On 28 January 2016 at 11:20, Russell King - ARM Linux
<linux@arm.linux.org.uk> wrote:
> On Thu, Jan 28, 2016 at 05:42:26PM +0800, Haibo Chen wrote:
>> Currently sdhci driver free irq in host suspend, and call
>> request_threaded_irq() in host resume. But during host resume,
>> Ctrl+C can impact sdhci host resume, see the error log:
>
> Ctrl+C should have no effect on this - that seems to imply that there's
> some other bug elsewhere.
>
>> diff --git a/drivers/mmc/host/sdhci.c b/drivers/mmc/host/sdhci.c
>> index d622435..4b1646b 100644
>> --- a/drivers/mmc/host/sdhci.c
>> +++ b/drivers/mmc/host/sdhci.c
>> @@ -2686,7 +2686,7 @@ int sdhci_suspend_host(struct sdhci_host *host)
>>               host->ier = 0;
>>               sdhci_writel(host, 0, SDHCI_INT_ENABLE);
>>               sdhci_writel(host, 0, SDHCI_SIGNAL_ENABLE);
>> -             free_irq(host->irq, host);
>> +             disable_irq(host->irq);
>
> This is really not acceptable I'm afraid.  While it's common on ARM for
> each interrupt to be uniquely allocated to a peripheral, not all SDHCI
> platforms have that luxury.
>
> SDHCI is also used on PCI, and on x86 platforms, it's common to have PCI
> interrupts shared between (sometimes many) different PCI devices.
>
> For example, on my laptop:
>
>  18:    1089806     286185   IO-APIC-fasteoi   uhci_hcd:usb8, r852, mmc0
>
> the SDHCI interrupt is shared with two other peripherals - one USB
> controller and a NAND device.
>
> Disabling the interrupt will adversely impact other peripherals and
> cause regressions where the interrupt is shared.

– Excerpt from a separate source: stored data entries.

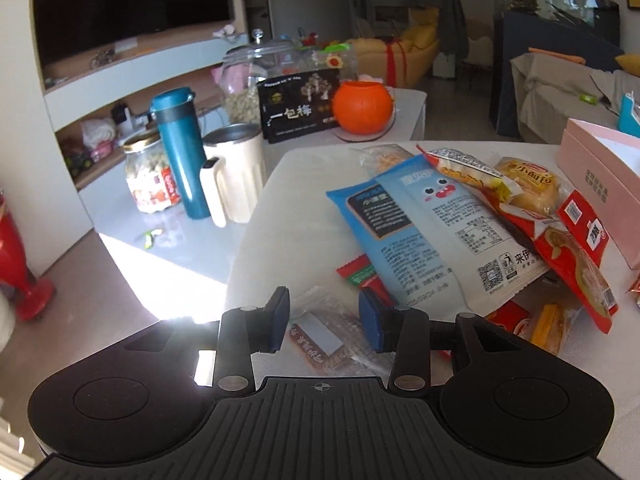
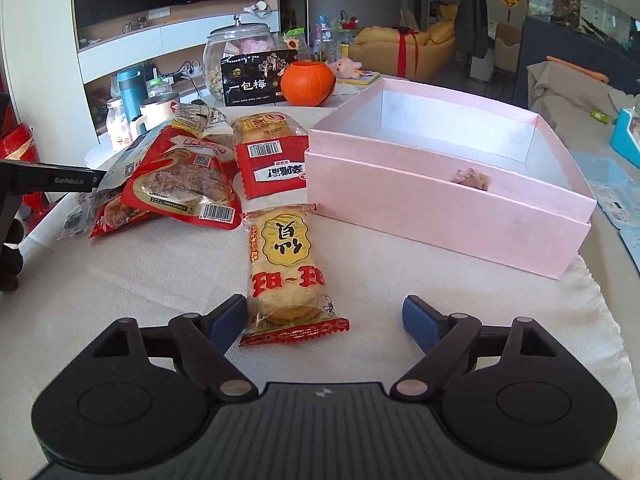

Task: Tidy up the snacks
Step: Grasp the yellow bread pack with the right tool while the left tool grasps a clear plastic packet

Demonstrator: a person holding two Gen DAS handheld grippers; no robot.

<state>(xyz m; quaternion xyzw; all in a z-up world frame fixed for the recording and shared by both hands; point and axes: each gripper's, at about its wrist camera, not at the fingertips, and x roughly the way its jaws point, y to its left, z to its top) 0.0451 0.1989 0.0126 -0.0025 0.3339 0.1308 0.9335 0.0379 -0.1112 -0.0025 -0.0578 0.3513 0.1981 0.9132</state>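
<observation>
- The right gripper (image 2: pixel 324 320) stands wide open and empty over the white cloth (image 2: pixel 120 280); the yellow rice-cracker pack (image 2: pixel 286 268) lies lengthwise in front of it, its near end just beside the left-hand pad, not clamped
- The left gripper (image 1: pixel 324 320) is partly open and holds nothing; a clear-wrapped brown snack (image 1: pixel 332 340) lies flat on the table beneath the gap between its jaws
- Judged step: picking up the next snacks for the pink box (image 2: pixel 440 208), which stands open just right of the heap and looks nearly bare (one small item shows behind its front wall)
- Next move calls for centring the right jaws across the cracker pack, closing, then lifting over the box's front wall
- Still heaped: the red bag (image 2: pixel 180 184), the red-labelled pack (image 2: pixel 272 160) and the blue bag (image 1: pixel 432 232), overlapping one another
- The orange pumpkin pot (image 2: pixel 307 82) and jars stand behind, well clear
</observation>
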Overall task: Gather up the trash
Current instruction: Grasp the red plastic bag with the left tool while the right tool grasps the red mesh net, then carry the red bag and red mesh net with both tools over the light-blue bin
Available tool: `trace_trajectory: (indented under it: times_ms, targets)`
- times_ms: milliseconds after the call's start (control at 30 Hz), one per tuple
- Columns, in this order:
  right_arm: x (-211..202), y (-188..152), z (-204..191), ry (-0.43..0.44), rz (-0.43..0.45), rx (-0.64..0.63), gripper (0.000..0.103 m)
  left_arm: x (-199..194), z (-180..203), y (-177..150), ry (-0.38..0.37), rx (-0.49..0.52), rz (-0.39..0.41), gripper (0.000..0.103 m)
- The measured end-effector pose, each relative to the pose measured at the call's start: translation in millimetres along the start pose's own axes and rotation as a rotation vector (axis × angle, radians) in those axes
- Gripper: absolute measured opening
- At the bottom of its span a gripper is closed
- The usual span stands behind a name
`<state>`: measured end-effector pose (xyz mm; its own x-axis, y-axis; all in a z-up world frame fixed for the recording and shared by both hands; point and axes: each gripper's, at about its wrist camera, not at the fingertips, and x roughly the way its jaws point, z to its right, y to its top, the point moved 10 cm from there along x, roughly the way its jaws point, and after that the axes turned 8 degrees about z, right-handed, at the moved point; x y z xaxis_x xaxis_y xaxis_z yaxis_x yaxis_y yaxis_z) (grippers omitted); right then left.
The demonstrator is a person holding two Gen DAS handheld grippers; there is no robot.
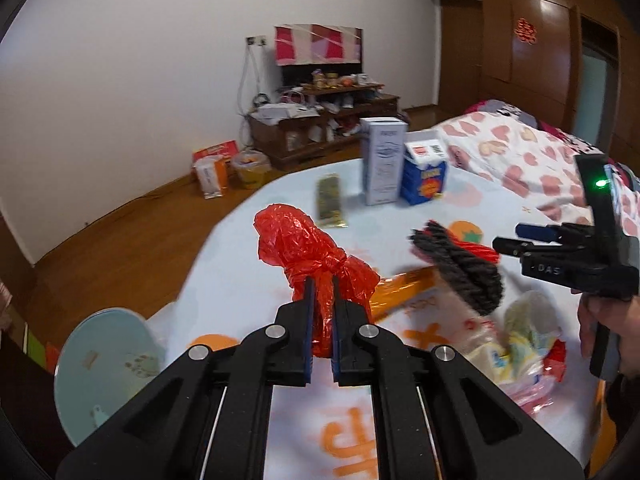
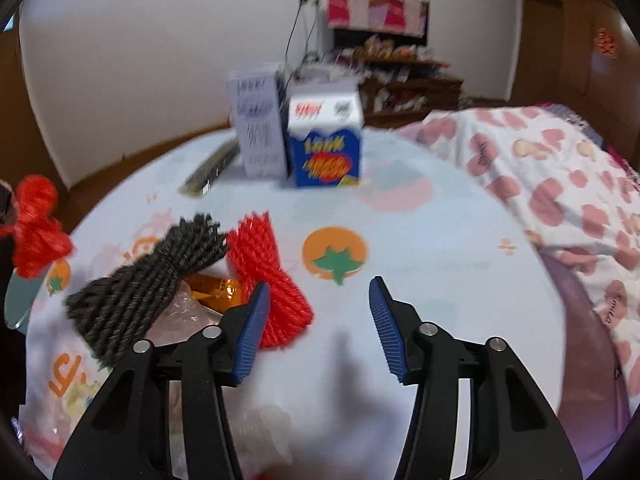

I thought disable|enable_irq() was being reference counted, so it
shouldn't impact the other peripherals for shared IRQs. I might have
understood this wrong though!?

Although, as if that's the case it also means that the IRQ can still
reach sdhci's irq handler as it hasn't actually been disabled.

Therefore, the only way we currently can make sure to don't get the
IRQ is to free and later re-request it. Now, apparently that has
issues when using threaded IRQ handlers.

I have recently discussed a related change on the genirq framework,
which in principle turned out that we concluded on needing a new API
to deal with PM related enable/disable IRQ cases.
http://www.gossamer-threads.com/lists/linux/kernel/2350504?do=post_view_threaded#2350504

Perhaps that's actually what we need to cover this case.

>
> So, I'm afraid I'm going to have to NAK this patch.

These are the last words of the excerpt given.